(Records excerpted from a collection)
····················

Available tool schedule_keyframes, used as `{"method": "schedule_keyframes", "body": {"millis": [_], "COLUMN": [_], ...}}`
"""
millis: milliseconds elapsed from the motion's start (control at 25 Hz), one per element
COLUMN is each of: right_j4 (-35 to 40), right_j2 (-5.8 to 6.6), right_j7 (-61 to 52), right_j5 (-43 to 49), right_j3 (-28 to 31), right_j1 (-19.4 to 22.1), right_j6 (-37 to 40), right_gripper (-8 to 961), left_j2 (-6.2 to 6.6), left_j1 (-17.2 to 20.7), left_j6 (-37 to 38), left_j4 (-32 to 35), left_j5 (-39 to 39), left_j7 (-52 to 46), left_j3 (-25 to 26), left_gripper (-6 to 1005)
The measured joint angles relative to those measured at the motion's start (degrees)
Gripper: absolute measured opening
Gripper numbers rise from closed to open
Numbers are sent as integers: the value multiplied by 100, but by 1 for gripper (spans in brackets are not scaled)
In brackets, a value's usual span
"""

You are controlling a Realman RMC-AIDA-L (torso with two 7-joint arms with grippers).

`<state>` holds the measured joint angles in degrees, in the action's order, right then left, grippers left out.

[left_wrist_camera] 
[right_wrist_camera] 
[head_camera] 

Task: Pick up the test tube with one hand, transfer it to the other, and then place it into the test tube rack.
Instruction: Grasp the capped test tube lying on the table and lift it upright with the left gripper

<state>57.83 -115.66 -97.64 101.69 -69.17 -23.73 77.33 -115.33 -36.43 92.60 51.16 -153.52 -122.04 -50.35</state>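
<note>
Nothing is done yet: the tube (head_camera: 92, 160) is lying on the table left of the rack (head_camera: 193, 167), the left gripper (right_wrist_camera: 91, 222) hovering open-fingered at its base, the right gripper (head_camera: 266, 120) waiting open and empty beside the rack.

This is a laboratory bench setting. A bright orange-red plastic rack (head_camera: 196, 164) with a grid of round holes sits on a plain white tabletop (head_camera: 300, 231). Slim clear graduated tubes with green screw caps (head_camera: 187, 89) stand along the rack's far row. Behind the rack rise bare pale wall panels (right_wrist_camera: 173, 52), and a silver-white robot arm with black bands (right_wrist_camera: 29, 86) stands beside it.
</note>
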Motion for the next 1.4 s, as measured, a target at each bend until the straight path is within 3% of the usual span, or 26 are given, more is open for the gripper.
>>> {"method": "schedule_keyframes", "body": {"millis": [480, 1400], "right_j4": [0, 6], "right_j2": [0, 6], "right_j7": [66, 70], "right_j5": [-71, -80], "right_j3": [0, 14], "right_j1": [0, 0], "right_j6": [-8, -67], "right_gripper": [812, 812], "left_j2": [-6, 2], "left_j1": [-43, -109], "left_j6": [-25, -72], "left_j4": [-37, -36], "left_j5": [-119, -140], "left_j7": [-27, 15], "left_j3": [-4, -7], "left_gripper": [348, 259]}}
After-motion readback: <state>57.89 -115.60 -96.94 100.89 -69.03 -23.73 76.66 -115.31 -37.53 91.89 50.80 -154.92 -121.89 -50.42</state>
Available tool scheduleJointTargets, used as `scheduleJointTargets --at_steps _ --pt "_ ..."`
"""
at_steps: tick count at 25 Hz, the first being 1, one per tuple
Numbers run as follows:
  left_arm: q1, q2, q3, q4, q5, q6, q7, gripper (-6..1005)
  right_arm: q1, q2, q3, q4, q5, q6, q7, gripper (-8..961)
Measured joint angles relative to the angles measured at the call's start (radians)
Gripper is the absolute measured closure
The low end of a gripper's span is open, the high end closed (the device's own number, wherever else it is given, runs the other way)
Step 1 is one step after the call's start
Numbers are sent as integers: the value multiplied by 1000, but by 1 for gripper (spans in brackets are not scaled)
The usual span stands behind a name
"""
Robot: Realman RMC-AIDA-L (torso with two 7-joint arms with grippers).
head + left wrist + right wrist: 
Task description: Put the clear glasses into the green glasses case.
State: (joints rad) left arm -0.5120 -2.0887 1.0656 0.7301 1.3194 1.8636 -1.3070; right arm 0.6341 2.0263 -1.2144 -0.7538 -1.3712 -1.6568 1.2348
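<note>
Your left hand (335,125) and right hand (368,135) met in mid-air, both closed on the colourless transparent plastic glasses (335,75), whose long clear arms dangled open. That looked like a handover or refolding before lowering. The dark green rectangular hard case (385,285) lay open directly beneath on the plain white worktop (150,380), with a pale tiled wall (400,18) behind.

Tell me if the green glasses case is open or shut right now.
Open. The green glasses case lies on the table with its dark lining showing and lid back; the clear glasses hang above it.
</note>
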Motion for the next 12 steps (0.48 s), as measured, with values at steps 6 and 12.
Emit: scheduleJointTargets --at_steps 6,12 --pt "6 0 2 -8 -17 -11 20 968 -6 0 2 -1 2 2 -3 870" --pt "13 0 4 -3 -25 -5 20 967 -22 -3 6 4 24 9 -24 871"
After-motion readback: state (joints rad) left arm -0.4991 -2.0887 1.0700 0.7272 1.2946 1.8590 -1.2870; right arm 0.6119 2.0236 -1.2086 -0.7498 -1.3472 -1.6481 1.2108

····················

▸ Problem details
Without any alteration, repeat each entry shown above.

▸ Task result
Available tool schedule_keyframes, used as `{"method": "schedule_keyframes", "body": {"millis": [_], "COLUMN": [_], ...}}`
"""
millis: milliseconds elapsed from the motion's start (control at 25 Hz), one per element
COLUMN is each of: right_j4 (-35 to 40), right_j2 (-5.8 to 6.6), right_j7 (-61 to 52), right_j5 (-43 to 49), right_j3 (-28 to 31), right_j1 (-19.4 to 22.1), right_j6 (-37 to 40), right_gripper (-8 to 961), left_j2 (-6.2 to 6.6), left_j1 (-17.2 to 20.7), left_j6 (-37 to 38), left_j4 (-32 to 35), left_j5 (-39 to 39), left_j7 (-52 to 46), left_j3 (-25 to 26), left_gripper (-6 to 1005)
The measured joint angles relative to those measured at the motion's start (degrees)
Gripper: absolute measured opening
Gripper numbers rise from closed to open
Numbers are sent as integers: the value multiplied by 100, but by 1 for gripper (spans in brackets are not scaled)
In brackets, a value's usual span
"""

You are controlling a Realman RMC-AIDA-L (torso with two 7-joint arms with grippers).

`<state>` holds the measured joint angles in degrees, in the action's order, right then left, grippers left out.

[left_wrist_camera] 
[right_wrist_camera] 
[head_camera] 

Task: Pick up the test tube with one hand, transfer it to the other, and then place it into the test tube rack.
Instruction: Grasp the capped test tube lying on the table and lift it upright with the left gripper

<state>57.83 -115.66 -97.64 101.69 -69.17 -23.73 77.33 -115.33 -36.43 92.60 51.16 -153.52 -122.04 -50.35</state>
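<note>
Nothing is done yet: the tube (head_camera: 92, 160) is lying on the table left of the rack (head_camera: 193, 167), the left gripper (right_wrist_camera: 91, 222) hovering open-fingered at its base, the right gripper (head_camera: 266, 120) waiting open and empty beside the rack.

This is a laboratory bench setting. A bright orange-red plastic rack (head_camera: 196, 164) with a grid of round holes sits on a plain white tabletop (head_camera: 300, 231). Slim clear graduated tubes with green screw caps (head_camera: 187, 89) stand along the rack's far row. Behind the rack rise bare pale wall panels (right_wrist_camera: 173, 52), and a silver-white robot arm with black bands (right_wrist_camera: 29, 86) stands beside it.
</note>
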Motion for the next 1.4 s, as measured, a target at each bend until the straight path is within 3% of the usual span, or 26 are given, more is open for the gripper.
>>> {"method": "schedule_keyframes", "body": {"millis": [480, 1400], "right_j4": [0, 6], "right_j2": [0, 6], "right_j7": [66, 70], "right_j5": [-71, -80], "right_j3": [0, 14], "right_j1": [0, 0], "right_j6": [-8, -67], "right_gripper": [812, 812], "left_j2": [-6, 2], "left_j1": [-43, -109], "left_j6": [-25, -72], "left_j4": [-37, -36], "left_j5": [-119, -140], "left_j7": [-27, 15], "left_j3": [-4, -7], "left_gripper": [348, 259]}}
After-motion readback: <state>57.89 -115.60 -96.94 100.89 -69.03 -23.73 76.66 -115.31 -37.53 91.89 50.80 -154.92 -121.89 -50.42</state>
Available tool scheduleJointTargets, used as `scheduleJointTargets --at_steps _ --pt "_ ..."`
"""
at_steps: tick count at 25 Hz, the first being 1, one per tuple
Numbers run as follows:
  left_arm: q1, q2, q3, q4, q5, q6, q7, gripper (-6..1005)
  right_arm: q1, q2, q3, q4, q5, q6, q7, gripper (-8..961)
Measured joint angles relative to the angles measured at the call's start (radians)
Gripper is the absolute measured closure
The low end of a gripper's span is open, the high end closed (the device's own number, wherever else it is given, runs the other way)
Step 1 is one step after the call's start
Numbers are sent as integers: the value multiplied by 1000, but by 1 for gripper (spans in brackets are not scaled)
The usual span stands behind a name
"""
Robot: Realman RMC-AIDA-L (torso with two 7-joint arms with grippers).
head + left wrist + right wrist: 
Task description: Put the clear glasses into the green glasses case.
State: (joints rad) left arm -0.5120 -2.0887 1.0656 0.7301 1.3194 1.8636 -1.3070; right arm 0.6341 2.0263 -1.2144 -0.7538 -1.3712 -1.6568 1.2348
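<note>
Your left hand (335,125) and right hand (368,135) met in mid-air, both closed on the colourless transparent plastic glasses (335,75), whose long clear arms dangled open. That looked like a handover or refolding before lowering. The dark green rectangular hard case (385,285) lay open directly beneath on the plain white worktop (150,380), with a pale tiled wall (400,18) behind.

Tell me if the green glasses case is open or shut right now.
Open. The green glasses case lies on the table with its dark lining showing and lid back; the clear glasses hang above it.
</note>
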Motion for the next 12 steps (0.48 s), as measured, with values at steps 6 and 12.
Emit: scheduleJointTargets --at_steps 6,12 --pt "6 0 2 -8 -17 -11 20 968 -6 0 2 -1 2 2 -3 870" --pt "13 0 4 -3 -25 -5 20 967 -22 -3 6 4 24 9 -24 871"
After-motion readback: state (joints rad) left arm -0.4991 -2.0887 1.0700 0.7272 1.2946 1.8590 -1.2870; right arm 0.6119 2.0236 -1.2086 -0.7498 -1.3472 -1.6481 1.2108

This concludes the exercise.